As markets hammered euro leaders' handling of the crisis, growing concerns in the US, Japan and Canada were relayed via the G7 forum to France, Germany, Italy and non-eurozone Britain, which is itself heavily indebted.

US President Barack Obama himself spoke with German Chancellor Angela Merkel, calling for a "strong policy response" extending to the wider "international community."

Obama's Treasury Secretary Timothy Geithner meanwhile conducted an emergency G7 conference-call, Dow Jones Newswires reported, as fears spread that a domino effect spinning out from Athens could ultimately threaten global recovery.

In a bid to send a fresh "message" to markets -- that have so far been resolutely unimpressed with the EU's handling of the crisis -- euro leaders were being asked at an evening summit in Brussels to commit to deeper cuts among "additional measures, if necessary" to keep public deficits within planned limits, an EU source told AFP.

Merkel said Greece should not be the only euro nation to reduce its deficits, and that she would even pursue European Union treaty changes in a bid to impose rules that were properly respected.

Currently 13 of the 16 currency partners are under excessive deficit surveillance by a European watchdog, having breached guidelines laid down in that agreement, which dates from the euro's creation.

In other moves, leaders were expected to call for a permanent "crisis resolution" mechanism, which some want to take the form of a fund for Greek-style bailout action in future, plus a "rapid" push for tough new regulation and supervision of speculators.

In Madrid, Spain's deputy prime minister Maria Teresa de la Vega indicated earlier that the current EU chair would push for curbs, including criminal charges, against "anti-social" speculators she said had "toyed with" her country's prestige.

Merkel may have the financial clout, but she was unlikely to get all her own way on an ambitious set of Berlin demands when delayed formal talks got under way at 8:00 pm (1800 GMT).

Austrian counterpart Werner Faymann said it was unrealistic to contemplate treaty changes at the moment, saying Europe could think about such things after the debate was over, "not as it is just starting."

He also viewed with scepticism a German initiative to withdraw voting rights from fiscal laggards and warned that "not everyone is convinced" by Merkel's desire to create a European ratings agency.

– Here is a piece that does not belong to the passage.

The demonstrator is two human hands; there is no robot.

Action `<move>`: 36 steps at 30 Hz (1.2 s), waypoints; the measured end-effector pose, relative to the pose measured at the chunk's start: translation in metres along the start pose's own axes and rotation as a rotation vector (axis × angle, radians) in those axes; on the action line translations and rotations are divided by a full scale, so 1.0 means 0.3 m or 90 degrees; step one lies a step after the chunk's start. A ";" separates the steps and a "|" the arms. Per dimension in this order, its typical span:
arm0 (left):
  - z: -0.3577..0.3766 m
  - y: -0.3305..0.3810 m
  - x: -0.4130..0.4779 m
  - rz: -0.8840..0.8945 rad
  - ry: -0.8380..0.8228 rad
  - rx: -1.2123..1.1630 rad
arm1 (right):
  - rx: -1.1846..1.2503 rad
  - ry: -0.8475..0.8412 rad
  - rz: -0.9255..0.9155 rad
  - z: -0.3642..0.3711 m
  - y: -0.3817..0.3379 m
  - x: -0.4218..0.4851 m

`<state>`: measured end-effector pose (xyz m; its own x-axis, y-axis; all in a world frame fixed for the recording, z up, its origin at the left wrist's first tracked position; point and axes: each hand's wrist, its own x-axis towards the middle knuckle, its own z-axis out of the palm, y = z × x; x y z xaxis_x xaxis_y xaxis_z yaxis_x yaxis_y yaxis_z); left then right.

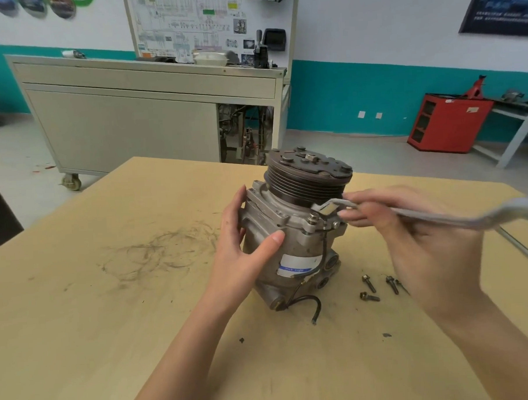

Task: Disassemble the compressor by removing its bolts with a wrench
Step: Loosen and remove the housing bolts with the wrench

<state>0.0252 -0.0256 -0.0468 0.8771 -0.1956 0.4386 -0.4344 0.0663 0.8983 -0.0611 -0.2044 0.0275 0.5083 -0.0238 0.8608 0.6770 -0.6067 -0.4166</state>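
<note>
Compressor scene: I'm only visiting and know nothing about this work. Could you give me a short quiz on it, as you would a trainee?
1. True or false: the right hand holds the wrench.
2. Where do the loose bolts lie? A) on the table, right of the compressor; B) on the floor; C) in a tray.
3. Fill in: the left hand grips the ____.

Key: 1 true; 2 A; 3 compressor.
</note>
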 end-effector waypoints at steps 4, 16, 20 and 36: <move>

The Austrian chancellor said that the leaders should ask "why are we put under such pressure by the speculators?"

The main plank of the summit was to sign off on an unprecedented 110-billion-euro (145-billion-dollar) bailout, with the IMF, for debt-laden Greece.

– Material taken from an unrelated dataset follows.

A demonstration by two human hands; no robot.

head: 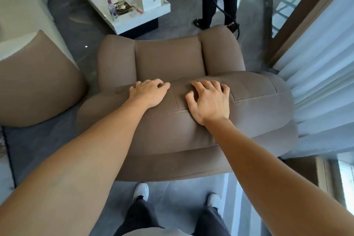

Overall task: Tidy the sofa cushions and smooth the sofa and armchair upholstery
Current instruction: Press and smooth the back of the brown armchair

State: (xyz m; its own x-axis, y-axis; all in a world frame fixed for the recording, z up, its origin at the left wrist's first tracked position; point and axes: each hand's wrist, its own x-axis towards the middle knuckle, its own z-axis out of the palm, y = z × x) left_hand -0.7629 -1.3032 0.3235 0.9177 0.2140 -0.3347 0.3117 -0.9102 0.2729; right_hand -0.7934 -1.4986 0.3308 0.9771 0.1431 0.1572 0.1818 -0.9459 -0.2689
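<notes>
The fingers (208, 87) of the right hand (210, 101) are spread apart and curled slightly, pressed onto the top of the armchair (172, 126) backrest. The left hand (149, 92) is laid just beside it to the left, fingers close together and bent over the far edge of the backrest; nothing is gripped. The brown armchair is seen from behind, its seat facing away. A sofa (36, 82) arm stands to the left. Farther off, a cluttered white table (122, 23) and another person's legs (216, 4) are seen.
</notes>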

Australian Prime Minister Kevin Rudd said markets had already judged Greek bailout action "inadequate" after stocks plummeted in Asia and on Wall Street, the euro plumbed a 14-month low against the dollar and Japan said it would plough more than 20 billion dollars into shaken Asian financial markets.

The three biggest contributors, Germany, France and Italy, each secured domestic approval for their share of the package -- worth more than bankrupt Argentina's bailout in the 1990s.

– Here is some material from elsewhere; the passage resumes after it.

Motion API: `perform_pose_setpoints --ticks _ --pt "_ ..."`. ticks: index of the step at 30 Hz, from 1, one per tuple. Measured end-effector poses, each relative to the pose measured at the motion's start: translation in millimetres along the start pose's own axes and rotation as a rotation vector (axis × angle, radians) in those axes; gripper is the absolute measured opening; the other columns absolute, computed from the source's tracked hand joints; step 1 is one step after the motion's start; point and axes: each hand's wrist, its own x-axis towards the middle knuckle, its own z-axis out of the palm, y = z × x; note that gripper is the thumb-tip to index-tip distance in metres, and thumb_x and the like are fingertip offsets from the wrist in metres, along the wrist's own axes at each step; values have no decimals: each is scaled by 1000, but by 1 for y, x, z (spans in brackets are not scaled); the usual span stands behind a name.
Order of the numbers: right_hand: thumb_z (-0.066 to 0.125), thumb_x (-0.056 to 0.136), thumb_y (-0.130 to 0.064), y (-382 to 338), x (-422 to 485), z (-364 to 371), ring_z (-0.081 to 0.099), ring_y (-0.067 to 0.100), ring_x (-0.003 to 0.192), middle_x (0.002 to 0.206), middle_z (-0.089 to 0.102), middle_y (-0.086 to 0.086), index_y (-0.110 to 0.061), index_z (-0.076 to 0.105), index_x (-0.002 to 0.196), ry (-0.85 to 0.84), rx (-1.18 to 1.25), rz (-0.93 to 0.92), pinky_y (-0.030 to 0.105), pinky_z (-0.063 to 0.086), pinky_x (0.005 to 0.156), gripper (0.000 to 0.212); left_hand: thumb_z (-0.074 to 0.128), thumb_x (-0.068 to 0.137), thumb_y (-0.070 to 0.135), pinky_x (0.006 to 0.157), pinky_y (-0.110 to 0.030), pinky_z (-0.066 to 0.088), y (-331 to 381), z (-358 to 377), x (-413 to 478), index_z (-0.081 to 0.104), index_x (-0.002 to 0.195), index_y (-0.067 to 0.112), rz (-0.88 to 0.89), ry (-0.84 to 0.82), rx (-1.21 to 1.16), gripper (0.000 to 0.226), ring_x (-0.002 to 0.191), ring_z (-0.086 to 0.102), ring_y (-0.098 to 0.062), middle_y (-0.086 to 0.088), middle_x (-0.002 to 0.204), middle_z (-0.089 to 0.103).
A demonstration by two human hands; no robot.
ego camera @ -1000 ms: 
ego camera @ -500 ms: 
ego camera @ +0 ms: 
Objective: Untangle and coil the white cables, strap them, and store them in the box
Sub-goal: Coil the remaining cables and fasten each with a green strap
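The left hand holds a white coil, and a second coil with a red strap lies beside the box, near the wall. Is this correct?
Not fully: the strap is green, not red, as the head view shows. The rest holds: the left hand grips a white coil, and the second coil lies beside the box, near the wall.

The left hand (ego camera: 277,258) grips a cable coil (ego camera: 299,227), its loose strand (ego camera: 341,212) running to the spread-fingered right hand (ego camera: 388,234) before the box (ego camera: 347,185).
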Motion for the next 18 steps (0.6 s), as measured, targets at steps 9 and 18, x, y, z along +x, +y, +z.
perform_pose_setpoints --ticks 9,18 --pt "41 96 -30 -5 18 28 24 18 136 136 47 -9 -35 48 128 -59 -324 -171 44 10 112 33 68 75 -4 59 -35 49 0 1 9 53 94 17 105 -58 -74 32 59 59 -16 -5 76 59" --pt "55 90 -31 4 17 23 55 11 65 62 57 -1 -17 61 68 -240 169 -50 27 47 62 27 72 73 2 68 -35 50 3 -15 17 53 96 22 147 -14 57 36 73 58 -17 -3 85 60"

Italian Foreign Minister Franco Frattini, in Milan, said the "credibility not only of the euro, but of Europe" was at stake.

The moves come amid predictions from leading global economists that the currency union could collapse.

Slovenia and Slovakia, two of the eurozone's newest members, said countries that violate rules should be expelled.

Greek lawmakers approved fierce belt-tightening measures late on Thursday, in the face of widespread unrest that claimed three lives in a firebombed Athens bank the previous day.

As he arrived at the Brussels summit venue, Greek Prime Minister George Papandreou said the summit would "reaffirm our confidence in our economies and in our common currency."